== Exercise requirements ==
Your answer should be only the lines below from the one with "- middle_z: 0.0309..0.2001" to the one with "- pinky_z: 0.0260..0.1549", repeated exactly, ends included.

== Provided data ==
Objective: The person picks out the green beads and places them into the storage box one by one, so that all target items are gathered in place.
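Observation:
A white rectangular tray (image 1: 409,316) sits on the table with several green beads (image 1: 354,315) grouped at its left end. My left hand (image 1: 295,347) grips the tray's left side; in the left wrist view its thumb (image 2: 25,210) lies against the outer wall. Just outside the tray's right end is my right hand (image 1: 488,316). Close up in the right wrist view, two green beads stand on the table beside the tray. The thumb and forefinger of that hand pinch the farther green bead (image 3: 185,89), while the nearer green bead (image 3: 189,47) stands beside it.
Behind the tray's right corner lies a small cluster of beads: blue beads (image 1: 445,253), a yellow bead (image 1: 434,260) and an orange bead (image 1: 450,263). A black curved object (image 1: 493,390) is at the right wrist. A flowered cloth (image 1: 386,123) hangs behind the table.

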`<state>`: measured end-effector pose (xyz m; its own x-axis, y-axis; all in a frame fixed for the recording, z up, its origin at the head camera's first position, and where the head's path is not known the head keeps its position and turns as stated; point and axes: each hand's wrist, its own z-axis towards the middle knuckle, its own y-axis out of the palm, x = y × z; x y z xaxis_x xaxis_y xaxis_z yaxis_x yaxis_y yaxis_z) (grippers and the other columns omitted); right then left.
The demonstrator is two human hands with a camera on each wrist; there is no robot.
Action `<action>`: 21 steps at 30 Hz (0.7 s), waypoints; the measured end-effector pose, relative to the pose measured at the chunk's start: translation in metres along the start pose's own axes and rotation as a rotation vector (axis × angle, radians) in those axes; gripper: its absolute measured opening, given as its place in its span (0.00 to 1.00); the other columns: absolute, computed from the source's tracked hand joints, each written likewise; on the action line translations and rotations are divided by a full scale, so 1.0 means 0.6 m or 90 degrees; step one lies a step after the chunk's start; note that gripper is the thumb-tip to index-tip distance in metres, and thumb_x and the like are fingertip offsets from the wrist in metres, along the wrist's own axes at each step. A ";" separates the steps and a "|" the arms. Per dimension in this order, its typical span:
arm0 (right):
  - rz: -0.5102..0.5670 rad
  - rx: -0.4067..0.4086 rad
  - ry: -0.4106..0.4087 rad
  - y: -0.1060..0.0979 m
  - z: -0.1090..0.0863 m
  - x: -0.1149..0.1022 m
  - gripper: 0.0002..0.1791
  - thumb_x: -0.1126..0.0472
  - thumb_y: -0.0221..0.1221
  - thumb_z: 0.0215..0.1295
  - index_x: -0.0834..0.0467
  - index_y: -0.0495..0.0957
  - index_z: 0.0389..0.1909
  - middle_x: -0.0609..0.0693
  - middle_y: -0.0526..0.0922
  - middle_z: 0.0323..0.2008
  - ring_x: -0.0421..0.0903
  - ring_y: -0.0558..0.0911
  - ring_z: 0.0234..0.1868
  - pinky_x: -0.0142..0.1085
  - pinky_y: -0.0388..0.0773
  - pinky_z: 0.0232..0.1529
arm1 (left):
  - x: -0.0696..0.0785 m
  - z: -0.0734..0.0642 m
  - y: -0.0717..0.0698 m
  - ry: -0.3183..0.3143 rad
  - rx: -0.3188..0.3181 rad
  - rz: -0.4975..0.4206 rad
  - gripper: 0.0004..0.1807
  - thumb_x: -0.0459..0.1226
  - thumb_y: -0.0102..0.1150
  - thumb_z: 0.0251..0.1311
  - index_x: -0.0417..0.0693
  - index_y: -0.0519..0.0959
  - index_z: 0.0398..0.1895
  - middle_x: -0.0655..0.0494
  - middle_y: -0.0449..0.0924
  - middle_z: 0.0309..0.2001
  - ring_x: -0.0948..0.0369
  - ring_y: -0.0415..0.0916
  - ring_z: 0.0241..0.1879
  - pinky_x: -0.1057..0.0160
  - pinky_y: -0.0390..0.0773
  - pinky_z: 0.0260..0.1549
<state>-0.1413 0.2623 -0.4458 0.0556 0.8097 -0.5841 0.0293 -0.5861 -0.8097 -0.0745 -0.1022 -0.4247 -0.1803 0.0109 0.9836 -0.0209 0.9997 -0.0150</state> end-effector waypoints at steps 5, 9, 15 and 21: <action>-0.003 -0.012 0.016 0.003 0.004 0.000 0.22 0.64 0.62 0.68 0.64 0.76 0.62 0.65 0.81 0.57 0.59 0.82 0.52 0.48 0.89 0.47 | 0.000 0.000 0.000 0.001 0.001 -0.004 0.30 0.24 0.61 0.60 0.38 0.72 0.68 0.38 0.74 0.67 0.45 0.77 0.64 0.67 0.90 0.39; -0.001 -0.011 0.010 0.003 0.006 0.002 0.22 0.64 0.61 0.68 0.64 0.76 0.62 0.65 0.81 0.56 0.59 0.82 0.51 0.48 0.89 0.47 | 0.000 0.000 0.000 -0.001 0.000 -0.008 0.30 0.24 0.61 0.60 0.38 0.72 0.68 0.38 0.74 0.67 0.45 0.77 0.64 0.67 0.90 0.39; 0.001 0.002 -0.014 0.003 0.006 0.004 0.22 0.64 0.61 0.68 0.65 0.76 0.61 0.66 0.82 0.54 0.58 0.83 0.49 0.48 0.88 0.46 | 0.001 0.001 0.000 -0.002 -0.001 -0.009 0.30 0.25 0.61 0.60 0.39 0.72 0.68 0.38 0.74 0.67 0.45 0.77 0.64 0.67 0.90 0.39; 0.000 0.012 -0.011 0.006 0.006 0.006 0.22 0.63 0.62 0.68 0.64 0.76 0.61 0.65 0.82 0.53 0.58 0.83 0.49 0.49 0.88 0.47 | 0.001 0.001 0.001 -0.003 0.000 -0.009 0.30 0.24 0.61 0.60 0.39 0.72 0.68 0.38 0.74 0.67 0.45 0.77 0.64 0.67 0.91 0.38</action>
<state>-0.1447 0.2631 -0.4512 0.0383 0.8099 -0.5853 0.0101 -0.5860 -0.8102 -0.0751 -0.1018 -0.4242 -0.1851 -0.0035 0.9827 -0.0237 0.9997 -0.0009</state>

== Answer box ==
  - middle_z: 0.0309..0.2001
  - ring_x: -0.0948..0.0369
  - ring_y: -0.0415..0.0916
  - ring_z: 0.0241..0.1879
  - pinky_x: -0.1057..0.0160
  - pinky_y: -0.0390..0.0773
  - pinky_z: 0.0260..0.1549

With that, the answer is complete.